Por: Camila de Lira / Agência CMA

São Paulo – A diminuição nas expectativas de crescimento de Produto Interno Bruto (PIB) brasileiro impactará diretamente o ciclo de crédito, que pode não se recuperar ainda este ano, levando o UBS a aumentar a cautela com o setor financeiro do país como um todo. A casa diminuiu o preço-alvo das ações das principais instituições financeiras, mas manteve a recomendação em compra.

O banco UBS reduziu o preço-alvo da ação do Itaú Unibanco (ITUB4) em 16,9%, de R$ 53 para R$ 44 – preço que ainda é 12,8% maior do que o valor mais recente de fechamento do papel. Para o analista do UBS, Philip Finch, o banco é a melhor opção do setor.

Já no Bradesco (BBDC4) a redução do preço-alvo foi de R$ 35 para R$ 28,7 – ainda 8,9% maior do que o valor de fechamento da ação do banco ontem. A preocupação maior de Finch é a vulnerabilidade do Bradesco com possíveis perdas na área de Tesouraria após a alta nos yields dos títulos de 10 anos do governo brasileiro.

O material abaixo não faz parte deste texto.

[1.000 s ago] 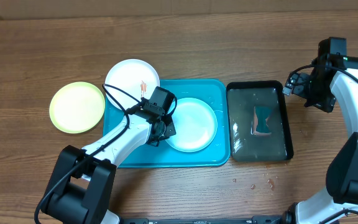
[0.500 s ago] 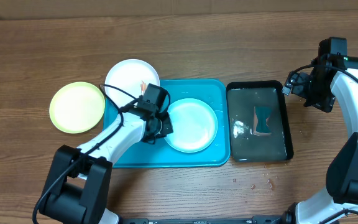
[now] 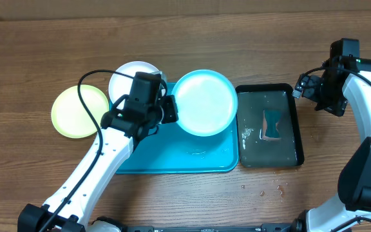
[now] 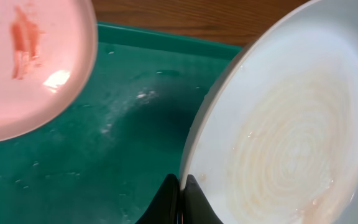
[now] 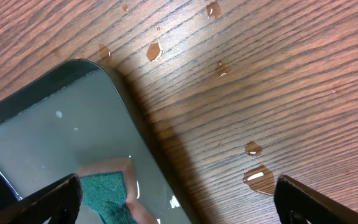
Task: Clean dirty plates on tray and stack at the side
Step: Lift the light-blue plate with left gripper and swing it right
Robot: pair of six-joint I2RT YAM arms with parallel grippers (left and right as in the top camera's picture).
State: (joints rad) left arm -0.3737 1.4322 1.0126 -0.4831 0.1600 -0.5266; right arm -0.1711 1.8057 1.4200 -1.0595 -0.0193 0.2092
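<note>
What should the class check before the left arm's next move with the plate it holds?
1. Grip: left gripper shut on the light blue plate at its rim: ok.
2. Held plate lifted off the tray: ok.
3. Held plate's face clean: not ok, streaky film shows.
4. The right gripper open, over the black tray edge: ok.
5. The sponge lying in the black tray: ok.
6. The white plate clean: not ok, reddish smear.

Bright, even light is falling from above, casting soft shadows on the tray [image 3: 172,160]. The left wrist view is running warm, tinting the white plate [image 4: 23,62] pink around 1 glare spot. Droplets [image 5: 257,176] are glinting on the sharply focused table [image 5: 272,93].
</note>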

O Banco do Brasil é visto como “no olho do furacão”, o UBS vê a instituição fechando 8% de suas agências este ano, mas indicação de que o banco terá mais trabalho para manter a rentabilidade enquanto junta capital principal com o crédito crescendo de maneira lenta. O UBS revisou a nota do banco (BBAS3) de R$ 50 para R$ 41,6, valor ainda 59% acima do preço de fechamento de ontem.

O UBS cortou o preço-alvo do Santander Brasil (SANB11) de R$ 29 por ação para R$ 24 por ação – 19% menor do que o valor de fechamento, questionando o quanto é sustentável o banco continuar crescendo seus níveis de crédito numa economia ainda enfraquecida. “O Santander pode ser um dos mais vulneráveis de uma deterioração maior da perspectiva de crescimento do PIB”, comentou Finch.